■ **Task requirements**: Print the listing below exactly, leaving nothing out.

■ **Available data**:
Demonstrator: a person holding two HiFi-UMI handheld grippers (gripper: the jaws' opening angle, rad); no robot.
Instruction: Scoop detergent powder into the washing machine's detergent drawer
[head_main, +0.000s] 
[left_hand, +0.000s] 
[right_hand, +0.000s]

■ **Answer box**:
Demonstrator: a person holding two HiFi-UMI handheld grippers (gripper: the jaws' opening angle, rad); no robot.
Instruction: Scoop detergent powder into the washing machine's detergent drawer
[head_main, +0.000s] 
[left_hand, +0.000s] 
[right_hand, +0.000s]

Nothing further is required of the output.